Government to appeal after High Court judge brands DECC decision illegal

The government’s decision to cut feed-in tariff rates from 43p to 21p per kWh has been ruled unlawful by a High Court Judge.

The government, which issued a consultation on the change in October, has already said it will seek to appeal the decision, and has been given leave to lodge an appeal by 4 January 2012.

Handing down his judgement this afternoon, Justice Mitting said the decision by the government to reduce the tariff as of 12 December, 11 days before the consultation is due to close, was unlawful.

He said the ruling was a “black and white decision.”

Mitting also speculated that the secretary of state Chris Huhne had no power to make directions to the rate of the feed-in tariff under the Energy Act 2008 that could undermine intentions to open up the market. “Changes made by reference to a date earlier than the date of implentation [of the tariff] are not in my judgement calculated to further the purpose [of encouraging small scale solar installations]. In fact they will undermine confidence in the establishing of small scale solar systems.”

It is not yet clear what immediate impact the decision will have on consumers installing solar photo voltaic panels today.

These botched and illegal plans have cast a huge shadow over the solar industry, jeopardising thousands of jobs

Environmental charity Friends of the Earth, which brought the action alongside solar PV firms, immediately called for the government to change track and come up with a new proposal which would allow solar payments to fall in line with reduced installation costs.

Campaigners claim the government’s decision has already cost thousands of jobs in the solar PV industry, with contractor Carillion citing the change of policy as the main reason for putting 4,500 staff on notice at the end of November. Contractor Mears also wrote off £5m it had invested in growing a solar PV installations business.
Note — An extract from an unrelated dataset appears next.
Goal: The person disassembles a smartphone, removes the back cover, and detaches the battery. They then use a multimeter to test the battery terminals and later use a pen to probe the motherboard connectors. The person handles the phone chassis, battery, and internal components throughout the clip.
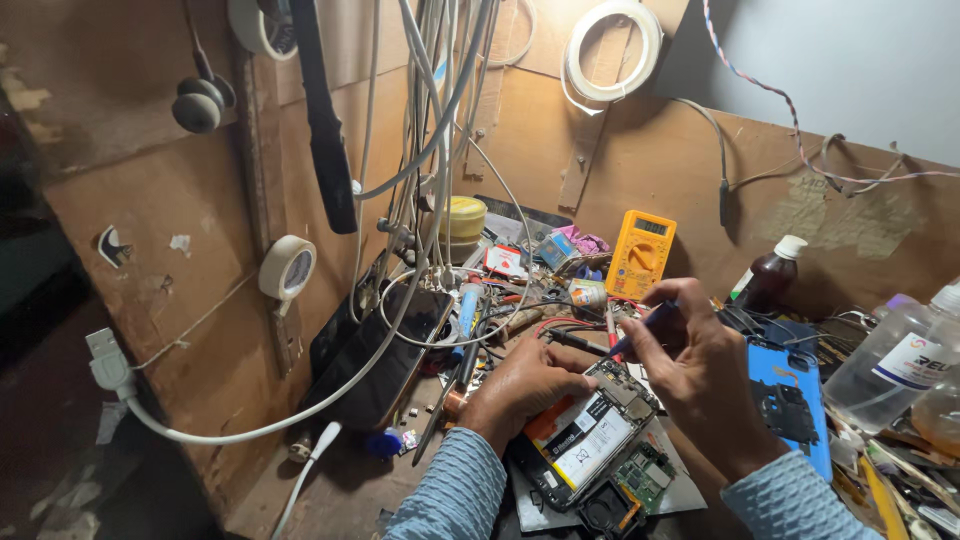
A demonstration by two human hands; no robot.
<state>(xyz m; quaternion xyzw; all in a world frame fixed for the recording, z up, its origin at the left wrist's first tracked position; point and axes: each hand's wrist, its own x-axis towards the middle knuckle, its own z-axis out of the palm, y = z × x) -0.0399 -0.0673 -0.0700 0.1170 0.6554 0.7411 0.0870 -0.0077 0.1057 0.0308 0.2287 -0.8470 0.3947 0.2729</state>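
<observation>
An opened phone (590, 440) lies back-off on a grey plate (680, 495), its battery and circuit boards showing. My left hand (520, 385) presses down on the phone's upper left edge and steadies it. My right hand (695, 365) grips a thin dark tool (640, 325), a screwdriver or a pen-like probe, whose tip points down at the phone's top end. A small green circuit board (645, 475) lies loose beside the phone.
A yellow multimeter (640, 255) leans at the back. A dark bottle (770, 280) and clear plastic bottles (900, 360) stand at right, next to a blue phone cover (790, 395). Cables (420, 180) hang over a black tablet (385, 355). Tape rolls (287, 268) hang on the wooden wall.
</observation>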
Andy Atkins, Friends of the Earth’s executive director, said: “These botched and illegal plans have cast a huge shadow over the solar industry, jeopardising thousands of jobs.

“We hope this ruling will prevent ministers rushing through damaging changes to clean energy subsidies - giving solar firms a much-needed confidence boost.

“Ministers must now come up with a sensible plan that protects the UK’s solar industry and allows cash-strapped homes and businesses to free themselves from expensive fossil fuels by plugging into clean energy.”

Energy minister Greg Barker said: “We will be seeking an appeal and hope to secure a hearing as soon as possible. Regardless of today’s outcome, the current high tariffs for solar electricity are not sustainable and changes need to be made in order to protect the budget which is funded by consumers through their energy bills.”